- 3 years ago
- Wedding: August 2016
I’m getting married August 13th (28 days!! Yikes!) and I have a bit of a situation with my dress
Backstory: we got engaged May 1st and wanted a very short engagement and to have a simple, low-key wedding on my parents farm before the school year started (I’m a teacher). Shortly after our engagement, I found a picture on Pinterest of THE most beautiful dress, and thought it would be perfect for our day.
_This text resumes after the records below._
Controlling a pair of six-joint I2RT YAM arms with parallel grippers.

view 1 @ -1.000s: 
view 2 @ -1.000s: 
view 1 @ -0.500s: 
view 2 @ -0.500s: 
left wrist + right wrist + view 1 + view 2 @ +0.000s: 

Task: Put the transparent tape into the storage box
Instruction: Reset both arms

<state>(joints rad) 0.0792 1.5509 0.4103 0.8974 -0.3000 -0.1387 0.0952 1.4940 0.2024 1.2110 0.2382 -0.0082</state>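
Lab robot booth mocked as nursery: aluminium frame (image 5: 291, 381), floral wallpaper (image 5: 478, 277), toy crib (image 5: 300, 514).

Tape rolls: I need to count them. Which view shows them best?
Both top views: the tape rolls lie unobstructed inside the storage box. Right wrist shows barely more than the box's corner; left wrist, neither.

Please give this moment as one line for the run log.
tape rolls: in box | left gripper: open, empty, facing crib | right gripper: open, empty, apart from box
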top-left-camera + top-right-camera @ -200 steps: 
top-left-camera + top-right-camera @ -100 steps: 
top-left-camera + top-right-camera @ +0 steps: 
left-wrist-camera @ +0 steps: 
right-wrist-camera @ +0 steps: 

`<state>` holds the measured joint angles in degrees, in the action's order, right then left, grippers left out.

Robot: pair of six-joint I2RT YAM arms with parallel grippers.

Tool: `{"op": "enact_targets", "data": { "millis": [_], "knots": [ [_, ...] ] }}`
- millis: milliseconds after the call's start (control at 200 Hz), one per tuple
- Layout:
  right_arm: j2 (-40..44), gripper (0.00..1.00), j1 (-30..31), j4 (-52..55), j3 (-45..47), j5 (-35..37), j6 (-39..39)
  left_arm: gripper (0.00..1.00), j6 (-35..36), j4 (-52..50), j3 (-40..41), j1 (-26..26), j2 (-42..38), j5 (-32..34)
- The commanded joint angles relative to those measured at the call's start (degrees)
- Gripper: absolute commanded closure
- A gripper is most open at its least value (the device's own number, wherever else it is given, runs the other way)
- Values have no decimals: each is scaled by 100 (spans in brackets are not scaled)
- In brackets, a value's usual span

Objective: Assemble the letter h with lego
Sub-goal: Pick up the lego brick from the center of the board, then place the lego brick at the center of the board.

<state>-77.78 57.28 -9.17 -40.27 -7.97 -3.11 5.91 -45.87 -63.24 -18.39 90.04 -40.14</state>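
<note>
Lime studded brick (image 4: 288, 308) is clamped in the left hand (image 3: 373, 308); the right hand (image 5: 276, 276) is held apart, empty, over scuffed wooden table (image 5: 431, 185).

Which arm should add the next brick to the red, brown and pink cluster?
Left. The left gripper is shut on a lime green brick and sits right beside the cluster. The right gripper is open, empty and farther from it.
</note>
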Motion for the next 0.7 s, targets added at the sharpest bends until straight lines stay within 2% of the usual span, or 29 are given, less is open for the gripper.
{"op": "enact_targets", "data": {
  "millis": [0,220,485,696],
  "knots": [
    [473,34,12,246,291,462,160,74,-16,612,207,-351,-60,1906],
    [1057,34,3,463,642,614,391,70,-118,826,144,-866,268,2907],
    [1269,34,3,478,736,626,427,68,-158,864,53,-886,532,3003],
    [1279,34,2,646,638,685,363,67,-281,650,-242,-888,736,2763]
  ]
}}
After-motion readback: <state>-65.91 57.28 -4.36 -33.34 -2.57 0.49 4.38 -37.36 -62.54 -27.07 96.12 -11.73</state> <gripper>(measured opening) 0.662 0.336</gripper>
So, me, being a sentimental people-pleaser, wanted to involve family and friends to make the day even more special. My dads mom was a florist and is doing our flowers, my maid of honor is a wonderful baker and is making our wedding cake, and my parents, my fiancé and I have been working hard to get our barn in shape for the big day. All wonderful and awesome things! Now, my mom’s mom sewed clothing for all us grandkids when we were younger, and made my mom’s wedding dress. I searched online for the dress I saw on Pinterest and couldn’t find it anywhere. I showed my grandma the picture of said dress, and she said it would be very simple to make and agreed to make my wedding dress.
She lives 2 hours away, so we made many trips back and forth as she made a practice dress that was the basic shell for measurements which was beautiful. She made the final dress, and when I tried it on, I so appreciated her efforts but it was so far from what I pictured. I felt so devastated; she used lace from my mom’s wedding dress and it was very cute, but made me feel frumpy and childish.
I drove to visit with her and explained what my stressed-out brain had conceived as a solution; I told her I loved the dress and the fact that she made it made it so special and beautiful, but as our wedding day approached I realized how it’s the only day we will be getting married and I wanted the ethereal, flowy dress to be what my fiancé saw me in for our private first look. I asked her if we could shorten the dress so I could wear it during the rehearsal and as a getaway dress, and she agreed, and we left it at that.
Out of excitement, I showed my fiancé the dress she made and explained our solution. Low and behold, I found THE dress from Pinterest on BHLDN, and ordered it. It came the next day, I tried it on, and it was perfect. SO. PERFECT. Unfortunately, the next day my grandma called me and explained that she wasn’t honest about her feelings when we last talked, and that she was upset/disappointed/offended that I wanted to shorten the dress, and I assured her I still loved it and was just as excited to wear it and have something so special that she made, but she said if I didn’t want to wear it for the whole wedding she would rather I not wear it at all.
Long story short, I cried for a day straight and am so sad I hurt her feelings, and I’m trying to figure out if I offend her further by wearing the dress I originally wanted, or if I wear a dress that is very special but makes me feel self-conscious and, well, fat and frumpy. It is just a day and just a dress, but I love my fiancé so much and would love to have that moment where he looks at me on our wedding day and sees me looking the most beautiful I’ve ever felt. I also don’t know if I could live with myself knowing I offended and hurt my grandma over what someone could call a moment of vanity. Thank you for reading! If you have any advice, please feel free to reply!